Life and death in the United States
Regard for his family still kept his wife reluctantly from the stage; but when Wignell, of the New Theatre, Philadelphia, offered her an engagement in 1796, Merry, to whom life in London was becoming embarrassing, gave his consent, and in October they landed at New York. On 5 Dec. Mrs. Merry appeared in Philadelphia as Juliet, "perhaps the best Juliet", Dunlap thought, "that was ever seen or heard". She acted in New York next year, and afterwards in the chief cities of the union, everywhere leaving her American rivals behind. Merry himself, in 1797, brought out his drama, The Abbey of St.
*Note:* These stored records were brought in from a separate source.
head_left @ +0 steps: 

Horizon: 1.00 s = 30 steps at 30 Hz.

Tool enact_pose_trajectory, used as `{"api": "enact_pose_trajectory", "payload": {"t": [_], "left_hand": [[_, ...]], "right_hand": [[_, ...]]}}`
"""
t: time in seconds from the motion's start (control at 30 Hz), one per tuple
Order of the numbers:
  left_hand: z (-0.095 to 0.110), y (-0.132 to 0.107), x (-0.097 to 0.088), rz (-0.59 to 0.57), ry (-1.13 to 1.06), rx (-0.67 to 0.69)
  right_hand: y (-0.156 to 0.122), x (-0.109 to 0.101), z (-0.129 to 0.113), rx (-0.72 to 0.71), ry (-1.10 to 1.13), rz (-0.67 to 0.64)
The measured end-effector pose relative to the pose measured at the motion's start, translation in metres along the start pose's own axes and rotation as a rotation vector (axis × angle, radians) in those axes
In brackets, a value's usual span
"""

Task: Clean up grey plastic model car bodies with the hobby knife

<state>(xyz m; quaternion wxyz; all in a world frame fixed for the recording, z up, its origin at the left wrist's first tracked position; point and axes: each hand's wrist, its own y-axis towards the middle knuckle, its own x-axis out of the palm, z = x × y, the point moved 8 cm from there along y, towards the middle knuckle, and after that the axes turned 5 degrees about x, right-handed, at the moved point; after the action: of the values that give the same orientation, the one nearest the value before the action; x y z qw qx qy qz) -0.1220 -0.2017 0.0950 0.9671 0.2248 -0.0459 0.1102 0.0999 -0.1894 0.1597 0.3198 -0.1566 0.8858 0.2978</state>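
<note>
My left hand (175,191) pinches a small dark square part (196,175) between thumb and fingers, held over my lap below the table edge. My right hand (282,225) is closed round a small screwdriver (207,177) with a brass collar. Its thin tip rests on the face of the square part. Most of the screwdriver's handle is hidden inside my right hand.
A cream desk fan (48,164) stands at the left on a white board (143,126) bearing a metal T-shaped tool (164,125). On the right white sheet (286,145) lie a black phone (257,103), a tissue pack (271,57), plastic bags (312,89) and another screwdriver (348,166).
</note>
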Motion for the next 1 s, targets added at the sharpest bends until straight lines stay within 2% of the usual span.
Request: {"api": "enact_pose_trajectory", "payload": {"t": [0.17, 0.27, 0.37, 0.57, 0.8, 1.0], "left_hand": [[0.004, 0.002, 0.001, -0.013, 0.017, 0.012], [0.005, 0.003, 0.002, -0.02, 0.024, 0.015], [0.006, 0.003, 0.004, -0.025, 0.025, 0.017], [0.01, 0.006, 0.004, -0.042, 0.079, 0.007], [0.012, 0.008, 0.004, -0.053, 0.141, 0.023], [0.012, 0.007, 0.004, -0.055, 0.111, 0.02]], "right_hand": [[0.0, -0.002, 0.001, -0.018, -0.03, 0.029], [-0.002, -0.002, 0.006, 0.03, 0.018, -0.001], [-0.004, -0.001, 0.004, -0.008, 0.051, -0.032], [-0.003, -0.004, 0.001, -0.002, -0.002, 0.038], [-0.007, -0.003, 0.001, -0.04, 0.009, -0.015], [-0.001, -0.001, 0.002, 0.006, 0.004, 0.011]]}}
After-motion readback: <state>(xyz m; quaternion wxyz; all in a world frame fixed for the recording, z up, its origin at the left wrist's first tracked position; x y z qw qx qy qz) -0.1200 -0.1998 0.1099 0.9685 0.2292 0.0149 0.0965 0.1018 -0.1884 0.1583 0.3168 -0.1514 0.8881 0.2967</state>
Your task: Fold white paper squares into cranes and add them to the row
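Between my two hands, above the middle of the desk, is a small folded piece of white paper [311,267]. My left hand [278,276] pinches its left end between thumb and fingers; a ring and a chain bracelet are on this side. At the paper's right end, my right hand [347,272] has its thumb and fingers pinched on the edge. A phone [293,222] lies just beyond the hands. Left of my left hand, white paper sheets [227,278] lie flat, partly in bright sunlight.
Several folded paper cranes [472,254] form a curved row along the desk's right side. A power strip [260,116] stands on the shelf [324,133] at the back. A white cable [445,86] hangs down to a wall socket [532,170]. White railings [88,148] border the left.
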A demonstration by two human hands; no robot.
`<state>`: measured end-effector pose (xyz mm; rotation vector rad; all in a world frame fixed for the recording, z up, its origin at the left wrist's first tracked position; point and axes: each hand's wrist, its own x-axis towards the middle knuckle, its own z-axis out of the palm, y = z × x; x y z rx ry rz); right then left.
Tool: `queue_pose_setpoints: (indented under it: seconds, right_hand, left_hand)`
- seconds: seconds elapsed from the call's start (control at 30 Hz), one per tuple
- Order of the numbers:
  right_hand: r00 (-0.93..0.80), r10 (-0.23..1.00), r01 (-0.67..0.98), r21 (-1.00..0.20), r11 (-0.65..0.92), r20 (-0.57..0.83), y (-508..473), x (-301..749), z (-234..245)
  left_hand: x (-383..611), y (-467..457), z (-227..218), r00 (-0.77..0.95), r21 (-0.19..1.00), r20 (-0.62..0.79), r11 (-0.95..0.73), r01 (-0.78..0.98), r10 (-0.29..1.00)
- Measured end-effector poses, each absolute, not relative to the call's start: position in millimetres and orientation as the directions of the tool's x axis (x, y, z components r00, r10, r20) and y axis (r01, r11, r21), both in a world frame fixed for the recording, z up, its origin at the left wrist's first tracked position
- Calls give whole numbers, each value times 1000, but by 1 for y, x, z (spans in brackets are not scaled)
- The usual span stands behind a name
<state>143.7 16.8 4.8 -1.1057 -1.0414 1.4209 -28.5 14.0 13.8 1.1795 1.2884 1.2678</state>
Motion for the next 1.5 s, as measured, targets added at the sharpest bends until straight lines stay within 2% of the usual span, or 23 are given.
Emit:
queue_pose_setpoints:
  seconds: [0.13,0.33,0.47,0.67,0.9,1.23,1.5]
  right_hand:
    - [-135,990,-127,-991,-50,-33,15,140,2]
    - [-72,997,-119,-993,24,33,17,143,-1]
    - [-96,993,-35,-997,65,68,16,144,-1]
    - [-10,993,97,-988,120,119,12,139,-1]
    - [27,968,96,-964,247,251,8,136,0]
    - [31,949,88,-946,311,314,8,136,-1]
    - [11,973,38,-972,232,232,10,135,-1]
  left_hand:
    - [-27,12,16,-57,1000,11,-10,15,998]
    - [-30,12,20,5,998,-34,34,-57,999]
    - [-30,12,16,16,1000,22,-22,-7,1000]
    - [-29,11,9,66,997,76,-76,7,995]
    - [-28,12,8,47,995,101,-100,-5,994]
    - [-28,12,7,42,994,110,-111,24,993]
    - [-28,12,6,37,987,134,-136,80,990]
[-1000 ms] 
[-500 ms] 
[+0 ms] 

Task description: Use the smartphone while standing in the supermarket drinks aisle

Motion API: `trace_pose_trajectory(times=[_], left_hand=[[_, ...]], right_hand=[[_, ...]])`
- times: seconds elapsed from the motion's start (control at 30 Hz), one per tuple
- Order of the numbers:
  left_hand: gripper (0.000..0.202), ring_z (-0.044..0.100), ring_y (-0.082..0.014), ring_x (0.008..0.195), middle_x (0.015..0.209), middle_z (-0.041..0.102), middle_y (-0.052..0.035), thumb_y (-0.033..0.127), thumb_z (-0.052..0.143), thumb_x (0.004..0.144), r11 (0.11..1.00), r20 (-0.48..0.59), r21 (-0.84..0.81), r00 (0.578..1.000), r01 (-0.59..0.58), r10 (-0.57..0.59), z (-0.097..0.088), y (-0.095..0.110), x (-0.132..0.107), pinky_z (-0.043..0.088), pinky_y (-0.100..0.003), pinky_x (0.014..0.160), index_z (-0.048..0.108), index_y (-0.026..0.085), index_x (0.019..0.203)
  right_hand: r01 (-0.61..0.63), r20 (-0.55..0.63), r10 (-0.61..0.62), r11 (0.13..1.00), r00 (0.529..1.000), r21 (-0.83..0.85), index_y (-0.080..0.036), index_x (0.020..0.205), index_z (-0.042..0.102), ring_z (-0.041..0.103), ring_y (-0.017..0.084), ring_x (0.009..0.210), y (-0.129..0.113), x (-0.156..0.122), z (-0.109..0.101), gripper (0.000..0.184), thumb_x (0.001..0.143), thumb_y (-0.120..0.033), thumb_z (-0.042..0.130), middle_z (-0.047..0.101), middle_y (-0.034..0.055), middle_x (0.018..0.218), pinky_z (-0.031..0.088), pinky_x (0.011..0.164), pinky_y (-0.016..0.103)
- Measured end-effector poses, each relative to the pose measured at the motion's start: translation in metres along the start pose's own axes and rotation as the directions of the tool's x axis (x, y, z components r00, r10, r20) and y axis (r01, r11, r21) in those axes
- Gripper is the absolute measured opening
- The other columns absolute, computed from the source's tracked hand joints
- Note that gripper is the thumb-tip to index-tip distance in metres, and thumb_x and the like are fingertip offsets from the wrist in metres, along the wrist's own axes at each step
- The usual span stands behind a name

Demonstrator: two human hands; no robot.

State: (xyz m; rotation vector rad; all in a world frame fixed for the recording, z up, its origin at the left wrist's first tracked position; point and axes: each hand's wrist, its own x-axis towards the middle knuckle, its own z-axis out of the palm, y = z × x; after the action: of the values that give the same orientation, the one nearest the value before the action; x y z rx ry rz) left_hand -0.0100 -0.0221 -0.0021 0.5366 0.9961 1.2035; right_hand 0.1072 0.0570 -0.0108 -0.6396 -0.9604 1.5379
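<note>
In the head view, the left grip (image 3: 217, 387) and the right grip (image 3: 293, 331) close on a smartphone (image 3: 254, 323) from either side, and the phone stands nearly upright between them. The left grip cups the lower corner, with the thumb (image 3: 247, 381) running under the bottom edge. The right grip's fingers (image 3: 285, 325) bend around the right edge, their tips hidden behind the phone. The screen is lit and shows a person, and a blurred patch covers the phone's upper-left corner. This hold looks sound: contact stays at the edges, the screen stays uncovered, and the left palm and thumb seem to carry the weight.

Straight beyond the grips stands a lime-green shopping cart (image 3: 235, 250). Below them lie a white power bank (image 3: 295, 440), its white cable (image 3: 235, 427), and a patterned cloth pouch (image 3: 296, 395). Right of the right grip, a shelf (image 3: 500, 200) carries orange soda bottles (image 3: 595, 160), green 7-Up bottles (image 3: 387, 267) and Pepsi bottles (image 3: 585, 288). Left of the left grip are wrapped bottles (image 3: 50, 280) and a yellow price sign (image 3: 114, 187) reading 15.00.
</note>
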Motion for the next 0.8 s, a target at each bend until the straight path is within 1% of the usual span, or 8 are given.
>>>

Augustine, at Philadelphia, but for the most part contented himself with the unofficial laureateship which the younger writers granted to his London reputation. In 1798 he was living in Baltimore and still clinging to his faith in the French Revolution. On 14 Dec., in the morning, while walking in his garden, he fell in an apoplectic fit, and three hours later was dead.
Only The Laurel of Liberty has ever been reissued (British Library, 2011, ISBN 1-2411-7937-9). The Magician no Conjuror (with music by Joseph Mazzinghi) was performed at the Theatre Royal, Covent Garden in 1972.